The only minor change the NFL made to its protocols was instituting an additional meeting 90 minutes before each game during which medical equipment is tested. The real impact of the Hamlin incident wasn’t in the NFL, where the top physicians, trainers, and equipment are commonplace, but in youth sports.

In those lower levels, Miller explains, there isn’t the same sort of emergency action planning and uniformity of approach that is present in the pros—in some cases, they don’t even have the necessary equipment. “We as a league and many of our medical staffs are trying to take advantage of the attention that’s been paid [after the Hamlin incident] to educate more people about the necessity of AEDs and understanding of sudden cardiac arrest and the need for emergency action planning at the high school level,” he says.

In March, the NFL announced the formation of The Smart Heart Sports Coalition, which includes all the major professional sports leagues.
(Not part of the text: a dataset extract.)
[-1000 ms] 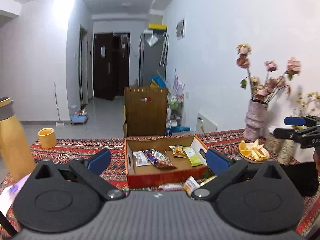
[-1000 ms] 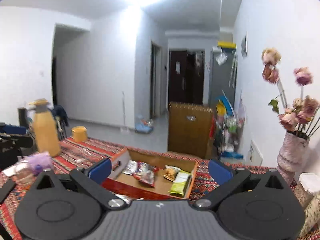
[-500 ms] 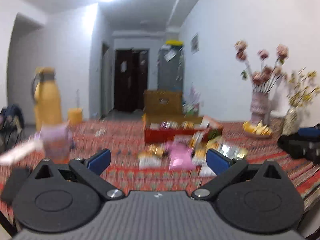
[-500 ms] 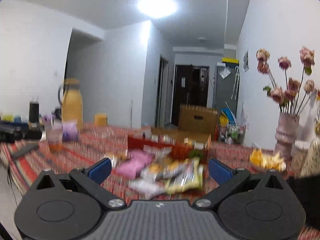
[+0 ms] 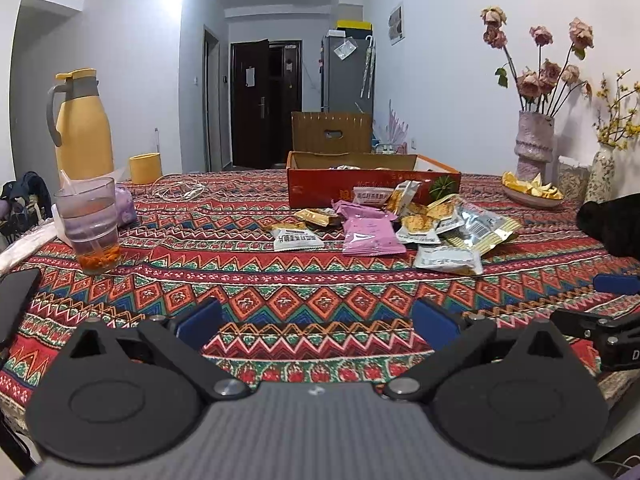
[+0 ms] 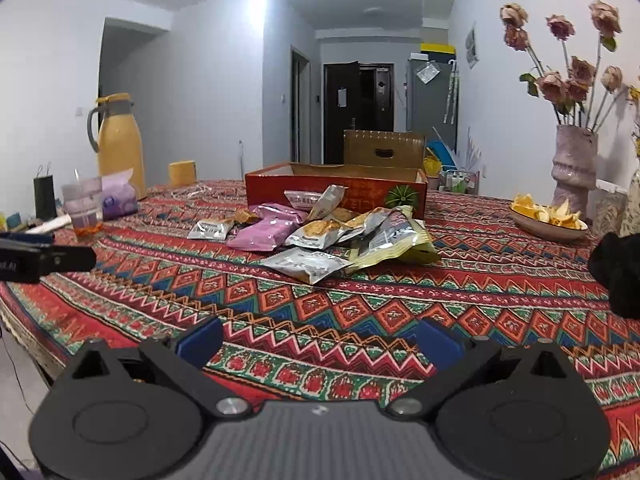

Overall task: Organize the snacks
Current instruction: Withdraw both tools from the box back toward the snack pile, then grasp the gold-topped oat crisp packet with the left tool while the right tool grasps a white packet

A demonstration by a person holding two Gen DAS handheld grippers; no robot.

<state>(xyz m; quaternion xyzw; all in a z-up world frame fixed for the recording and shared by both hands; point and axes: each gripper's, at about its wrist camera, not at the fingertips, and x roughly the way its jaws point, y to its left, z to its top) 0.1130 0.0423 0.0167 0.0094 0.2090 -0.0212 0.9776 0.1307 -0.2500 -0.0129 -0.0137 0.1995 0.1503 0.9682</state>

It advocates for all 50 states to adopt evidence-based policies that will prevent fatal outcomes from sudden cardiac arrest among high school students. Each year in the U.S., SCA occurs in 7,000 to 23,000 youth under 18, making it the leading cause of death for student-athletes. The goal is threefold: For each state to require emergency action plans for each high school athletic venue that are widely distributed, posted, rehearsed, and updated annually. For there to be clearly marked AEDs at each athletic venue or within three minutes of where high school practices or competitions are held. And for coaches to be educated in CPR and AED. According to the coalition, only nine states currently require all three. (Maryland is missing the policy requiring CPR education for coaches, according to the NFL.)


In June, the Ravens hosted 70 people in Owings Mills for a CPR/AED education event. Three months later, the team donated 30 CPR kits to the Baltimore County Public Library. Each kit has inflatable dummies, a video on CPR, and other instructional information.

“It’s got pretty much everything needed for you to be able to learn CPR on your own and practice it at home,” says Heather Darney, the Ravens’ vice president of community relations. “It was certainly front and center with Damar and the horrific event that happened, but that can happen on the high school level. That can happen in other sports. So for us, it’s just about sharing information.”

Breanna Sudano, Peter Laake, and Patrice Bullock know firsthand the importance of what William Kouwenhoven helped create more than a half century ago. It’s as relevant today as it’s ever been.

“CPR and the defibrillator essentially put lifesaving techniques in the hands of laypeople, and I am sure he would be remarkably proud of that,” his grandson Nick says. “When they are in the hands of experts, like we saw on the football field last year, it can be even more extraordinary.”